Yes, you can get rid of most of the event handling, you can generalize your main loop and get rid of some of the fields in your class Character

.

See my explanatory notes in the comments:



import pygame
import sys
from pygame.locals import *

SCREENX = 640
SCREENY = 480


class Character(pygame.sprite.Sprite):
    def __init__(self, image_file):
        pygame.sprite.Sprite.__init__(self)
        temp_image = pygame.image.load(image_file)
        # only to the flipping of the image once
        self.image_r = pygame.transform.scale(temp_image, (100, 100))
        self.image_l = pygame.transform.flip(self.image_r, True, False)
        self.image = self.image_l
        self.rect = self.image.get_rect()

    def update(self, pressed_keys):
        move = 0
        if pressed_keys[K_d]: move += 1
        if pressed_keys[K_a]: move -= 1
        self.rect.move_ip(move*5, 0)

        # check which direction we're facing and set the image
        self.image = self.image_l if move < 0 else self.image_r

def main():
    pygame.init()
    surface = pygame.display.set_mode((SCREENX, SCREENY))
    clock = pygame.time.Clock()

    sprites = pygame.sprite.Group()

    girl = Character("assets/girl.png")
    girl.rect.x = SCREENX / 2
    girl.rect.y = SCREENY - girl.rect.height

    sprites.add(girl)

    while True:
        for event in pygame.event.get():
            # since we are in a function, we can simply return.
            # we don't care here what happens after we quit the main loop
            if event.type == QUIT: return pygame.quit()

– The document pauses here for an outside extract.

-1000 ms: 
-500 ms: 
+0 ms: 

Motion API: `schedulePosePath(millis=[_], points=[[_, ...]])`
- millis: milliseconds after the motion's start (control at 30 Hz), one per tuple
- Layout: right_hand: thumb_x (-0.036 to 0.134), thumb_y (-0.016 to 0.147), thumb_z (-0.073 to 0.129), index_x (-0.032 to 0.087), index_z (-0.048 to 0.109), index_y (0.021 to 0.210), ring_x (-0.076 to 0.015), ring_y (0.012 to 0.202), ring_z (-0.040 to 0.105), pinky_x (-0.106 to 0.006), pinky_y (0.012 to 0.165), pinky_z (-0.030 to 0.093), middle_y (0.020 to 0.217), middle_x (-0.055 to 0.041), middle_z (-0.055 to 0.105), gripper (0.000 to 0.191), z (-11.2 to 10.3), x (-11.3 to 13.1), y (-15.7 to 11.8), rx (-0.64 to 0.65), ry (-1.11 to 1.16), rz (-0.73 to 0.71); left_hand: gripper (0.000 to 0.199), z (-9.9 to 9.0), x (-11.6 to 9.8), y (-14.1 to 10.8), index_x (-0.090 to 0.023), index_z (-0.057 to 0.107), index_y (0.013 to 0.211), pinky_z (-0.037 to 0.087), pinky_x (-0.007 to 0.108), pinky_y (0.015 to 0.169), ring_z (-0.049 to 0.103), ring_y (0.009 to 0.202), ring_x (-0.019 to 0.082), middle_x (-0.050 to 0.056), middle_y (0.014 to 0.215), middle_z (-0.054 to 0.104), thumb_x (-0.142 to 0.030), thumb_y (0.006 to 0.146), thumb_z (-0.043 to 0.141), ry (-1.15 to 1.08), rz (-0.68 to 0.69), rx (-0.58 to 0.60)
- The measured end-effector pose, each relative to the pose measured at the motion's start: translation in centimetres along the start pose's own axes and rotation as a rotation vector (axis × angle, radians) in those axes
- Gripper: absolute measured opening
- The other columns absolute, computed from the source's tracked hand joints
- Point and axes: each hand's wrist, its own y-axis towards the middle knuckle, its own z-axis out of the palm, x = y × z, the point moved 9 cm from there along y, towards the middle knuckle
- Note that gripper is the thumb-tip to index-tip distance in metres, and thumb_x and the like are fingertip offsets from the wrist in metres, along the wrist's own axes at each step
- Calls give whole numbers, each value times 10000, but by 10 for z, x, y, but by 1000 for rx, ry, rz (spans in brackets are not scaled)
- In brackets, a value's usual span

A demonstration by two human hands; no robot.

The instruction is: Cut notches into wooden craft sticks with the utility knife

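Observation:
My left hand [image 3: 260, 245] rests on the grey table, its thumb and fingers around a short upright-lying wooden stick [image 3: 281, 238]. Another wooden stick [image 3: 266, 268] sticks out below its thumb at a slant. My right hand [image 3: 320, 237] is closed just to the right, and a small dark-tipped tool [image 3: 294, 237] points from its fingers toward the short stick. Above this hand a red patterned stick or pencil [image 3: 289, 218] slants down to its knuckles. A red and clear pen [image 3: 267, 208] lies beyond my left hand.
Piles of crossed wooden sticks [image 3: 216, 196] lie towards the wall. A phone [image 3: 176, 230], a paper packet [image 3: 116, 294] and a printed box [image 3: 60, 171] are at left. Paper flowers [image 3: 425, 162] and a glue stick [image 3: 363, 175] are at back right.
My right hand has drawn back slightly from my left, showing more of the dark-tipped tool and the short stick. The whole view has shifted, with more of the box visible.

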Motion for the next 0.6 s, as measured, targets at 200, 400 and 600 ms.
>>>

        # get all pressed keys, and just let all sprites 
        # decide what they want to do with it
        keys_pressed = pygame.key.get_pressed()

        # you could wrap this information in a more
        # general container represeting the game state
        # See how the game loop does not care what a 
        # Sprite does with this information
        sprites.update(keys_pressed)

        surface.fill((255, 255, 255))
        sprites.draw(surface)
        pygame.display.update()
        clock.tick(60)


if __name__ == '__main__':
    main()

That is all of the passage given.